Imagine ITC — a company that started with cigarettes and now sells biscuits, hotels, notebooks, and soap. That's diversification strategy in action: a firm moves into new products, new markets, or both, beyond its current business. The core idea is to reduce risk by not putting all eggs in one basket, and to exploit new growth opportunities.
In the ICAI curriculum, diversification is one of the four growth strategies from the Ansoff Product-Market Matrix. When a company sells existing products in existing markets, that's market penetration. Diversification is at the opposite extreme — new products into new markets — the riskiest but potentially most rewarding move. There are two main types you must know cold:
Related diversification (also called concentric diversification) means entering a business that shares something with your existing one — technology, distribution channels, or customer base. Think Amul moving from milk to cheese to ice cream to chocolates. The synergy keeps costs lower and risk manageable.
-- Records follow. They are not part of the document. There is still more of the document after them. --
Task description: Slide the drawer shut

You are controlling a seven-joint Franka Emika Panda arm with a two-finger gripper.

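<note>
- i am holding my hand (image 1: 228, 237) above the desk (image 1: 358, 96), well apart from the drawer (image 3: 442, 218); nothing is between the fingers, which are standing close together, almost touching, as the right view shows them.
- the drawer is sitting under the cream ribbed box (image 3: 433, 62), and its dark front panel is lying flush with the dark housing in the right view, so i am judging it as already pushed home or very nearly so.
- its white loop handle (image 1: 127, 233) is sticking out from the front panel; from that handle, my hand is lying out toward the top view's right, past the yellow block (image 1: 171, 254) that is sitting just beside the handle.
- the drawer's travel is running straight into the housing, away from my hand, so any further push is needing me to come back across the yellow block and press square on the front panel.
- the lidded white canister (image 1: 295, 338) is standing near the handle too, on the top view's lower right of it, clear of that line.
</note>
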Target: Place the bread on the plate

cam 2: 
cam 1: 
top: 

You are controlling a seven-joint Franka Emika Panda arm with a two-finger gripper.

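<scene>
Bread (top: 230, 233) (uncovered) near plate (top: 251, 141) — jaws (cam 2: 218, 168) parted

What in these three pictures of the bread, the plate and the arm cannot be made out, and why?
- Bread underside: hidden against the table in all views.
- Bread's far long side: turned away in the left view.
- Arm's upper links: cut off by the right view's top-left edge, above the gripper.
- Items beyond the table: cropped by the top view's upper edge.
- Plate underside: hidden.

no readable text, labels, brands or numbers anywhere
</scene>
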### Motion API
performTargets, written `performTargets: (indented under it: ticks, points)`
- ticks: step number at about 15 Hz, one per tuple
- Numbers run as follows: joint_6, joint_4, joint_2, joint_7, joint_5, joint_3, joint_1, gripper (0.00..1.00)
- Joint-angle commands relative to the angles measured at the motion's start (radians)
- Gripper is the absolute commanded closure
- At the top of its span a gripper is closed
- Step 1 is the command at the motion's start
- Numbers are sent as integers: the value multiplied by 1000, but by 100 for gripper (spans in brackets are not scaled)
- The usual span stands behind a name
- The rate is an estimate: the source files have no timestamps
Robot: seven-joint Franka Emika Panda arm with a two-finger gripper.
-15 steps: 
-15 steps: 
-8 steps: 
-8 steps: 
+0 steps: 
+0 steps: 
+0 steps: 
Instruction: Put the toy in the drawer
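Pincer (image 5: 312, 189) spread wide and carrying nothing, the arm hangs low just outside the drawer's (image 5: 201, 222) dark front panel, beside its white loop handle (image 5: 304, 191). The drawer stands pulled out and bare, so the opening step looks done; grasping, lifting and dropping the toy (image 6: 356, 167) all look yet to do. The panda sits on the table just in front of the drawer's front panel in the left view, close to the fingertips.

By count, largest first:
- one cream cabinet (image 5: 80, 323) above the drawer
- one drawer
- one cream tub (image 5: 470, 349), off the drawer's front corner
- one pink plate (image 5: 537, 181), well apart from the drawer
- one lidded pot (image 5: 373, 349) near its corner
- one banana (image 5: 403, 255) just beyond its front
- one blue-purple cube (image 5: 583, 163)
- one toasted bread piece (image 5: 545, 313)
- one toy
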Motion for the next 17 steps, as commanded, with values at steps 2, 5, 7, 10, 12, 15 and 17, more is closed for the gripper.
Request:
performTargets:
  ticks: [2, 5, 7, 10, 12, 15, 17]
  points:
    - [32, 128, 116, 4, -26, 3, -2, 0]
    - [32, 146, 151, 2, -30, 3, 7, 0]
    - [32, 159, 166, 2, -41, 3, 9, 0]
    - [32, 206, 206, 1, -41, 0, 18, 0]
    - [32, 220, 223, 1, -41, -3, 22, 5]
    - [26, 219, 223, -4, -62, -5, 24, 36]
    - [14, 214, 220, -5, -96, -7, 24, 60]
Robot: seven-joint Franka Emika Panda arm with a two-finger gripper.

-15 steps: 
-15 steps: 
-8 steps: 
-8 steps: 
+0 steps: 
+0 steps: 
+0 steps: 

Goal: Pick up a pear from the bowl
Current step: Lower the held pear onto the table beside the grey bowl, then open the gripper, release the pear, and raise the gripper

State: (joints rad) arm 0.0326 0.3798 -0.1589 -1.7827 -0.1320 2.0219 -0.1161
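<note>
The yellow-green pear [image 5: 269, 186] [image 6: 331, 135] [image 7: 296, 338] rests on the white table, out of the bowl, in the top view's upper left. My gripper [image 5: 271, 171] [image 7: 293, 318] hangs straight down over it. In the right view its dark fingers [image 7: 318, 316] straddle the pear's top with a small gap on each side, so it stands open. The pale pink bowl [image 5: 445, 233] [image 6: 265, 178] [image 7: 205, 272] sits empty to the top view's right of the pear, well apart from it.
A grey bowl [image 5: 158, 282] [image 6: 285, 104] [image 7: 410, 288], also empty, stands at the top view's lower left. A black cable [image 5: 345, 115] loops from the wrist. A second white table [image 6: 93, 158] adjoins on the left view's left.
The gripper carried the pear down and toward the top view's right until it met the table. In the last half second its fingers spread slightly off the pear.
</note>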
Unrelated diversification (conglomerate diversification) means entering a completely different industry with no operational overlap. The Tata Group running airlines, salt, steel, and software under one roof is the classic Indian example. The logic here is financial synergy — spreading risk across uncorrelated businesses so a slump in one doesn't sink the parent.
Why do firms diversify? Four main reasons: (1) Risk reduction — not being dependent on one product or market; (2) Utilizing surplus resources — cash, managerial talent, or manufacturing capacity that can be redeployed; (3) Growth when existing markets saturate; and (4) Exploiting synergies — sharing R&D, distribution, or brand equity across businesses.
The big danger? Managerial overstretch. Running diverse businesses demands very different capabilities. When companies diversify too fast without the right management bandwidth, performance suffers across all units. This is why many conglomerates eventually restructure and refocus on core competencies. For the exam, always link diversification to the BCG Matrix and core competency frameworks — examiners love cross-concept questions.